Exercise objective - Search the records below for the word "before" and show every line where it occurs.

- Opening Delimiter -

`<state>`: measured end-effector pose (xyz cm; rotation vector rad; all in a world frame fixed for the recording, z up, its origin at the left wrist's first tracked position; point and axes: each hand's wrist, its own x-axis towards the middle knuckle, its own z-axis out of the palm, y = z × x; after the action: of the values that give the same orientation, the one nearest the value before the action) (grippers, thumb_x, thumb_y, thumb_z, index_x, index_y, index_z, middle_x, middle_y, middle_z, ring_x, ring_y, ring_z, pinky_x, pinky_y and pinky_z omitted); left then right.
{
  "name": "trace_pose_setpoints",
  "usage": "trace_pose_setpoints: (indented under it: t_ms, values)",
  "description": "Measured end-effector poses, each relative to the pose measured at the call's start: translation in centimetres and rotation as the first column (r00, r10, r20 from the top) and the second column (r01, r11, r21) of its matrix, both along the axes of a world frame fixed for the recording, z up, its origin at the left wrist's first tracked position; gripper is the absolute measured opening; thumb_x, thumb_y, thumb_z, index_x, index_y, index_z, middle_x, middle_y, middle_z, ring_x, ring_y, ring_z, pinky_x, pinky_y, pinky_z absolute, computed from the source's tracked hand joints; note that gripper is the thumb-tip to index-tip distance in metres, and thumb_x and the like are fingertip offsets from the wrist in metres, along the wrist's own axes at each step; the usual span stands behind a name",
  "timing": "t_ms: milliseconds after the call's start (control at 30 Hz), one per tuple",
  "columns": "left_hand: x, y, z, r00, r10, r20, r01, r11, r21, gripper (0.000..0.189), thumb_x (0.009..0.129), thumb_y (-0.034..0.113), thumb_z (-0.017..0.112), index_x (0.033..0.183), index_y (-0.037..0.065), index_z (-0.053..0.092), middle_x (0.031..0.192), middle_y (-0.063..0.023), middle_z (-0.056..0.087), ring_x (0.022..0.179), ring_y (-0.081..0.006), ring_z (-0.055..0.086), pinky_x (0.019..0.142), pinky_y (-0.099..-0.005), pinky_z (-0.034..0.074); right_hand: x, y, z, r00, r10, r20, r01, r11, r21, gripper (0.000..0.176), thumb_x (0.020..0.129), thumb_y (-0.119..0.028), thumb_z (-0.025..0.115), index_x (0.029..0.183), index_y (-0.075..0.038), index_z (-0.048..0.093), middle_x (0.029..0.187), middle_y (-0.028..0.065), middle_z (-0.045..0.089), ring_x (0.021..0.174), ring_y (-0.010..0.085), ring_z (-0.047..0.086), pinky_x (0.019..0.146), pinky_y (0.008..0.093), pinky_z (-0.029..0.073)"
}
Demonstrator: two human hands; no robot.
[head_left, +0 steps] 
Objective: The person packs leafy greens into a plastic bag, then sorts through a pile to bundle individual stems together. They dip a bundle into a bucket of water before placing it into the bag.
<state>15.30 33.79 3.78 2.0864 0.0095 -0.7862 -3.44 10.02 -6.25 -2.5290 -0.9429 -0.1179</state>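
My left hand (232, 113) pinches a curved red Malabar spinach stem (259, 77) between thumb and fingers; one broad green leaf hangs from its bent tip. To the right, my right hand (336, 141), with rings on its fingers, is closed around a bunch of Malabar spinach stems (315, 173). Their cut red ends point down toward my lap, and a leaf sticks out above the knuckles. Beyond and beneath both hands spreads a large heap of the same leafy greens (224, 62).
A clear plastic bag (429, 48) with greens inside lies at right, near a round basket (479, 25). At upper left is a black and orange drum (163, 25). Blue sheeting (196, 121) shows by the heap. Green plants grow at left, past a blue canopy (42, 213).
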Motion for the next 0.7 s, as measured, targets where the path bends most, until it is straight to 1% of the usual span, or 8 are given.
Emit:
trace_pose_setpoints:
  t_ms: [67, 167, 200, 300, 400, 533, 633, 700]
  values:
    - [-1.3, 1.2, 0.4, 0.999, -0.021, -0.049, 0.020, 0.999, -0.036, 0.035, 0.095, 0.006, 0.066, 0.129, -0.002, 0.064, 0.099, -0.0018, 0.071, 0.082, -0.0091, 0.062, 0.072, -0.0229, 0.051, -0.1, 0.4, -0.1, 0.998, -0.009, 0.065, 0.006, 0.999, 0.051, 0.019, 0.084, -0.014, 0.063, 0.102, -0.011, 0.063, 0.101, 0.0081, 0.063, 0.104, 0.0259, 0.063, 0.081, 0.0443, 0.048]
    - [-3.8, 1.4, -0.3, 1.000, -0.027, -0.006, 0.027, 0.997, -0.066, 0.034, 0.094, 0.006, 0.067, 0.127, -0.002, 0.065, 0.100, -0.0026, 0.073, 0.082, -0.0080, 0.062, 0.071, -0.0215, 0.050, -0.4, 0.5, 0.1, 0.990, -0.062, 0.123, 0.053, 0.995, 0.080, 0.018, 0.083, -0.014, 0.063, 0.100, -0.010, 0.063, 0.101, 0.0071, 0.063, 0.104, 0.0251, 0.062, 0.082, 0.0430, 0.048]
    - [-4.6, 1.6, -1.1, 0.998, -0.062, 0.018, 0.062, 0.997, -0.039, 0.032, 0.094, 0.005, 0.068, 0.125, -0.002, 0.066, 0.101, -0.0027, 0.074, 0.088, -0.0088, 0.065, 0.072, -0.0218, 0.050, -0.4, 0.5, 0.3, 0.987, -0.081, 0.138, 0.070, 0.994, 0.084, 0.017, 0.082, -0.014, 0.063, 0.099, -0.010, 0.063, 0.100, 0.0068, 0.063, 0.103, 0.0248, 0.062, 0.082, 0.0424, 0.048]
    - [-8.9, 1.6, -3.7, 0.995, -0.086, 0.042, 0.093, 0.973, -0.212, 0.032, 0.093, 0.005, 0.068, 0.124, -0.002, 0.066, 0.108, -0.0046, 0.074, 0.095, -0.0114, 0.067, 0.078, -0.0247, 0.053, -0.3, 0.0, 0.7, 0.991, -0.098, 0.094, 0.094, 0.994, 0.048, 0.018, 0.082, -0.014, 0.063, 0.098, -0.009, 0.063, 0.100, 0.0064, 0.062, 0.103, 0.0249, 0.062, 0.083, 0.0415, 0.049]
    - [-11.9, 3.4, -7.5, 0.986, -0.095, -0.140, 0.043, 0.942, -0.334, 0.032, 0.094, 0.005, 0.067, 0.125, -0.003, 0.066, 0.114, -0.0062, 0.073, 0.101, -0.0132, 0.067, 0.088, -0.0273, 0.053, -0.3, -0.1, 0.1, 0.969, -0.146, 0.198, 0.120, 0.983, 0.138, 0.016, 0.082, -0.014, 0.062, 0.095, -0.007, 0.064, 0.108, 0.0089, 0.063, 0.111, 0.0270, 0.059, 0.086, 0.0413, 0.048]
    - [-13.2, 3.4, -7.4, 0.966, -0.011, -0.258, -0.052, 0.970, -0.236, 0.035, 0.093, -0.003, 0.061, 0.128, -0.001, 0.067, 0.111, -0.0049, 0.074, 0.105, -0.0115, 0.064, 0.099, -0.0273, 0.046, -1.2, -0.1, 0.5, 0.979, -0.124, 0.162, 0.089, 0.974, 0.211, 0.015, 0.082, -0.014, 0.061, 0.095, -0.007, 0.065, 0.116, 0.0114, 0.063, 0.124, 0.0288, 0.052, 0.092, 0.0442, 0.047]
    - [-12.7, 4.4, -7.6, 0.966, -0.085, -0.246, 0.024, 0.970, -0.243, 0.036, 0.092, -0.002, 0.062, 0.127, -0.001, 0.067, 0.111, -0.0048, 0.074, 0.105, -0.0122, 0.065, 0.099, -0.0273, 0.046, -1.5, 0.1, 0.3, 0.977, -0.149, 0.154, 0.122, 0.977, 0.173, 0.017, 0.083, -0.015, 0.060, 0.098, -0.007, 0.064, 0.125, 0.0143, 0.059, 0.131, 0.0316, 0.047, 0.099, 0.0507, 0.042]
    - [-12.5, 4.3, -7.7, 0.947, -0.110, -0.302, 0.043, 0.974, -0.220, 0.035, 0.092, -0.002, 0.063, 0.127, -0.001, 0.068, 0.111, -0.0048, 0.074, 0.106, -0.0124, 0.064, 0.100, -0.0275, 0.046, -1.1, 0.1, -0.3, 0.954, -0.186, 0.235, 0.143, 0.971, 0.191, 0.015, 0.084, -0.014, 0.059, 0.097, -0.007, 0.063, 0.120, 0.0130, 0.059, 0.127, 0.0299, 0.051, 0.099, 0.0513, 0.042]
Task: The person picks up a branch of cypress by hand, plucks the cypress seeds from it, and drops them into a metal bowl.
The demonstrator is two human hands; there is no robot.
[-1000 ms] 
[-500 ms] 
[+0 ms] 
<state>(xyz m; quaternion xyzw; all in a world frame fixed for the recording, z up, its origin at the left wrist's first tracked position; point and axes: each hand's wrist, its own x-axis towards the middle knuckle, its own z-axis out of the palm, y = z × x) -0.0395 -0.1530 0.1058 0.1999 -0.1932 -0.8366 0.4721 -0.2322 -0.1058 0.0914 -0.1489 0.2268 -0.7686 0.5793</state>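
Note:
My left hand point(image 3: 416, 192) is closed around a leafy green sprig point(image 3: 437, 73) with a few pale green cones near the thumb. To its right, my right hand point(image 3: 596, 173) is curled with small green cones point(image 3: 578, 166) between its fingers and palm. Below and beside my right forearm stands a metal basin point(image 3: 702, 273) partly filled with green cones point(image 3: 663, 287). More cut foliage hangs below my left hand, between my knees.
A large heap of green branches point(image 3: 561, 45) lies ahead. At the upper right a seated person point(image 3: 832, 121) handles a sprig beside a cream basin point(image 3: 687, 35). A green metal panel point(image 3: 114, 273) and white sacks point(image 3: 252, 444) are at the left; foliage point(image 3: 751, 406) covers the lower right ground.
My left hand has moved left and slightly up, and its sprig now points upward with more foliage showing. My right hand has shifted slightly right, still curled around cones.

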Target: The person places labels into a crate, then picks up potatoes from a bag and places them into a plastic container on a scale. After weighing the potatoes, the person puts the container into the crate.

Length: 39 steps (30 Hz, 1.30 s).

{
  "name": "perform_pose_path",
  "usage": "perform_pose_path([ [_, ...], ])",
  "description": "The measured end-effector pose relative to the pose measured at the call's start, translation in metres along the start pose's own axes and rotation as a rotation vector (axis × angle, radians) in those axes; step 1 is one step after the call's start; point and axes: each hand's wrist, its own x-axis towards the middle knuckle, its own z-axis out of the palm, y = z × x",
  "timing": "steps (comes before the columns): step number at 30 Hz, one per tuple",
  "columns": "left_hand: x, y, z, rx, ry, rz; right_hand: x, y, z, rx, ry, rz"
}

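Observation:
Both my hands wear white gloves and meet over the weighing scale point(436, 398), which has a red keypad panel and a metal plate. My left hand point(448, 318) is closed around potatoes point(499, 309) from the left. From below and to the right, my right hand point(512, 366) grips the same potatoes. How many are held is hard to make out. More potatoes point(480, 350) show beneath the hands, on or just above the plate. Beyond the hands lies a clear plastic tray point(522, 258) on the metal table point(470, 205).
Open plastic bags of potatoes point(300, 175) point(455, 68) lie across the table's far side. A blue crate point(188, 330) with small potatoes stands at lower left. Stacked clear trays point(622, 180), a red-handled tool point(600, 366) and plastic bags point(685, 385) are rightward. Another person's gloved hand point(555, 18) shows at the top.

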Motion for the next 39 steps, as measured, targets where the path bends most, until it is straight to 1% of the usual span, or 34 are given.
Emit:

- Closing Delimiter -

Exercise answer -
`<state>`: measured end-effector pose (xyz cm; rotation vector rad; all in a world frame fixed for the recording, z up, its origin at the left wrist's first tracked position; point and axes: each hand's wrist, its own x-axis towards the middle knuckle, its own z-axis out of the palm, y = z × x; after the action: of the values that give the same orientation, the one nearest the value before the action) (grippers, thumb_x, thumb_y, thumb_z, index_x, index_y, index_z, middle_x, middle_y, middle_z, ring_x, ring_y, ring_z, pinky_x, pinky_y and pinky_z omitted); left then right.
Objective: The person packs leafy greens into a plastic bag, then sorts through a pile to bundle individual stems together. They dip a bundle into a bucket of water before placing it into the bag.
  "timing": "steps (comes before the columns): step number at 30 Hz, one per tuple",

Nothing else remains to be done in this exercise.